Inspection of a condo corporations’ finances happens once a status certificate has been ordered, which is usually close to the final stage of the offer. Do not close the deal without reviewing the finances very carefully.
5. Research Building Management
If you’re interested in a specific building, find out who the management company is and do some research on them. If you can find out who the property manager is and talk to other owners about how effective they are at managing the property, so much the better. The management company and the property manager are tremendously important as they hire the trades and ensure they do good work. They also enforce rules and ensure the building is secure and that the community is safe and cared for.
I’ve heard many a horror story of management companies that “hire” their friends to complete maintenance work, and so the work simply never gets done, meaning your hard-won cash is being squandered. Be careful, ask around.
6. Attitude of the Concierge Staff Counts (If There Is Concierge Staff)
Let’s face it, it’s great to have a concierge staff. You may pay a bit more in maintenance fees, but if it can be worth it for security and practicality reasons. Sometimes a good concierge is worth their weight in gold. Many buildings hire security companies to provide concierge services, but the best concierges are those that work for the building directly, not through a third party.
A team who is hired by the building tend to get to know their residents and their needs intimately and provide a much higher level of service that you may need to call upon if you have a medical or security emergency.
[It's very common to need wristbands to get into the amenities of your condo. Make you get these from the previous owner when the sale is made!]
It’s very common to need wristbands to get into the amenities of your condo. Make you get these from the previous owner when the sale is made!
7. Obtain All The Elements You Need From The Previous Owner
Make sure the previous owner gives you everything you need to take possession of your new condominium. This can include key fobs, pool wristbands and anything else that you need to be provided to give you full access to your new condo, parking spot and amenities.
8. The Community
When touring a prospective building, make sure you look around at all the common spaces and amenities to gauge what the community is like. Do you have young children? Look around – are there other kids and young families? If so, great, this building could be a good fit for you. If it’s a building full of partiers, or opposite – a lot of older folks who value peace and quiet, then it may not be a good idea to buy in this building, no matter how perfect the suite seems.

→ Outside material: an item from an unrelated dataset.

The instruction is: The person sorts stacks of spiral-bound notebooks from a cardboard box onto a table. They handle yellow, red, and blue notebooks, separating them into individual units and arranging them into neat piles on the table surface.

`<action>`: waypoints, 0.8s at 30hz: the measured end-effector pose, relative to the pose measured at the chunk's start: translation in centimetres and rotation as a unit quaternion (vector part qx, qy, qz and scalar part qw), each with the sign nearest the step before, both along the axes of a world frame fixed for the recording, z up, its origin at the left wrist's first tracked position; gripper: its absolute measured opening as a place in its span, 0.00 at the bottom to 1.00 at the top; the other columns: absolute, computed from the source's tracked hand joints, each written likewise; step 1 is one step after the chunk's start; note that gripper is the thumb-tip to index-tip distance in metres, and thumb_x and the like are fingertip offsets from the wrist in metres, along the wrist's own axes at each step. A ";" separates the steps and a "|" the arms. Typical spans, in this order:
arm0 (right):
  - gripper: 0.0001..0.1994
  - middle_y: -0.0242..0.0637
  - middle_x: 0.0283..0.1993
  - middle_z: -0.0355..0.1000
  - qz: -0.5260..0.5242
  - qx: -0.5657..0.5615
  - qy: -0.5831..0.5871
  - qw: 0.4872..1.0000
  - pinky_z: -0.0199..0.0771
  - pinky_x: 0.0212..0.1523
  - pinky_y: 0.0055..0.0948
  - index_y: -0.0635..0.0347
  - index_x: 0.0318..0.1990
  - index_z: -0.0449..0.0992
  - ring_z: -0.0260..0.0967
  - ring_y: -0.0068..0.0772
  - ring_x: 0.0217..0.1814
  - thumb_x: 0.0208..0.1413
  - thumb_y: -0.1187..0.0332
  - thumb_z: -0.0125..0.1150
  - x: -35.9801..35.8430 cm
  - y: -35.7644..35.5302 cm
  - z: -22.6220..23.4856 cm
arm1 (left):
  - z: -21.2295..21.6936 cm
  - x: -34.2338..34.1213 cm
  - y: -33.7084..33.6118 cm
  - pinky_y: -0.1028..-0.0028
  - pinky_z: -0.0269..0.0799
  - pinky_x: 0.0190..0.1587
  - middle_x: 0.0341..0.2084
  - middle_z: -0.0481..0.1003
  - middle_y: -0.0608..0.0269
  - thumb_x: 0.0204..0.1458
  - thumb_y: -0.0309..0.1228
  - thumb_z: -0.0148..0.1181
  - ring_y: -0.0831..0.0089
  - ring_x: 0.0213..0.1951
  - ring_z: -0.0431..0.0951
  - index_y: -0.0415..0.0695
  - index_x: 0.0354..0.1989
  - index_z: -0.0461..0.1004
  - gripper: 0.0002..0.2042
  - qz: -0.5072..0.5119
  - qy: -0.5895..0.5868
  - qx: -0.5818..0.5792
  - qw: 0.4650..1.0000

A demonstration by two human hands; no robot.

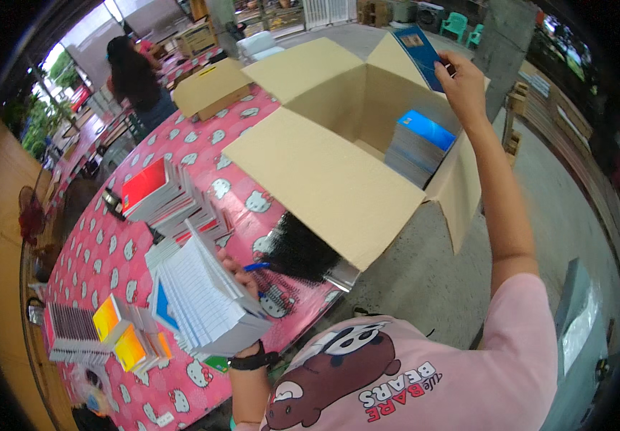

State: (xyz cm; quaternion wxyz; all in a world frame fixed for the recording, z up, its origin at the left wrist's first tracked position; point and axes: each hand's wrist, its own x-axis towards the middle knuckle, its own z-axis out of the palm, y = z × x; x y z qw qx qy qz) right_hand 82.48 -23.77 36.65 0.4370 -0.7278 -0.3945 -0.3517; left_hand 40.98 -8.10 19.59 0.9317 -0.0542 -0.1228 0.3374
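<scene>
My right hand (461, 79) pinches a dark blue booklet (418, 54) above the right flap of an open cardboard box (317, 176). Inside the box, a stack of blue-covered booklets (419, 147) stands against the right wall. My left hand (236, 273), partly hidden, is wrapped round a thick bundle of booklets (205, 294) with lined white pages showing. A thin blue object (256, 266), perhaps a pen, shows beside its fingers. A black band is on my left wrist.
On the pink patterned tablecloth (126, 251) stand red booklets (155, 190), yellow booklets (134, 337) and dark-edged booklets (72, 334). Black bristles (299, 248) lie beside the box. A closed carton (213, 86) sits farther back, near another person (137, 79). A concrete pillar (504, 43) rises beyond.
</scene>
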 end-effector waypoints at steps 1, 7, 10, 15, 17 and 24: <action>0.10 0.35 0.27 0.70 0.049 0.010 -0.051 0.997 0.65 0.28 0.21 0.62 0.37 0.74 0.65 0.24 0.25 0.44 0.75 0.55 -5.0 0.7 1.0 | 0.1 0.1 -0.2 0.61 0.57 0.54 0.52 0.62 0.54 0.53 0.39 0.43 0.63 0.54 0.62 0.41 0.57 0.55 0.24 0.008 0.006 0.011 1.000; 0.12 0.37 0.28 0.65 0.358 -0.228 -0.018 0.905 0.62 0.42 0.35 0.59 0.35 0.75 0.64 0.41 0.33 0.39 0.70 0.58 -27.6 5.1 -4.7 | 2.9 1.5 -3.5 0.62 0.49 0.59 0.52 0.62 0.56 0.54 0.43 0.38 0.63 0.54 0.62 0.44 0.57 0.56 0.24 0.066 0.055 0.184 0.979; 0.12 0.35 0.28 0.63 0.440 -0.232 0.016 0.867 0.59 0.44 0.30 0.59 0.38 0.75 0.61 0.33 0.37 0.42 0.73 0.58 -28.8 7.0 -7.6 | 2.3 0.1 -3.2 0.62 0.51 0.58 0.52 0.62 0.56 0.53 0.45 0.39 0.62 0.54 0.62 0.44 0.57 0.56 0.26 0.086 0.076 0.191 0.975; 0.18 0.35 0.36 0.64 0.548 -0.150 0.166 0.806 0.58 0.48 0.29 0.60 0.45 0.69 0.59 0.31 0.44 0.43 0.69 0.62 -28.7 9.7 -10.1 | 0.3 -2.5 -2.0 0.62 0.55 0.56 0.52 0.63 0.56 0.51 0.50 0.41 0.61 0.53 0.62 0.44 0.56 0.56 0.29 0.129 0.128 0.171 0.968; 0.25 0.36 0.39 0.65 0.474 -0.124 0.287 0.823 0.59 0.47 0.30 0.59 0.50 0.64 0.59 0.28 0.45 0.42 0.68 0.64 -30.3 10.2 -10.4 | -1.5 -3.8 -1.1 0.62 0.56 0.55 0.52 0.63 0.57 0.50 0.51 0.41 0.61 0.53 0.63 0.44 0.56 0.56 0.30 0.155 0.163 0.147 0.963; 0.20 0.32 0.29 0.68 0.438 -0.144 0.403 0.791 0.66 0.29 0.18 0.63 0.47 0.65 0.66 0.18 0.30 0.44 0.78 0.59 -28.8 11.5 -12.2 | -3.1 -7.7 0.9 0.60 0.61 0.52 0.50 0.64 0.57 0.45 0.54 0.46 0.60 0.50 0.65 0.44 0.56 0.57 0.33 0.191 0.278 0.075 0.938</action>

Condo cats living the good life.
Many condos only allows a certain number of pets, and with a specific weight limit. To avoid heartache, make sure you ask your lawyer to aprise you of the rules regarding pets if you are a pet owner. If a building only allows one pet and you have two for example, you may want to consider purchasing in a different complex.
10. Parking Spaces
Be careful – parking stalls are legally part of the condominium you will be purchasing, but can prove to be a pain if a seller who has two parking stalls decides to sell one of the parking spots to another condo owner during the sale process. Work with your lawyer to make sure that everything is clear vis a vis your parking property.
And perhaps most importantly – if you are an introvert and don’t like people you might want to reconsider your choice of condominium as your primary dwelling. Living in a condo building means you are surrounded by other people, and often have the chance to interact with your neighbours, whether in the elevator or in common areas such as the gym and pool. This can be a plus for some, but a drawback for others.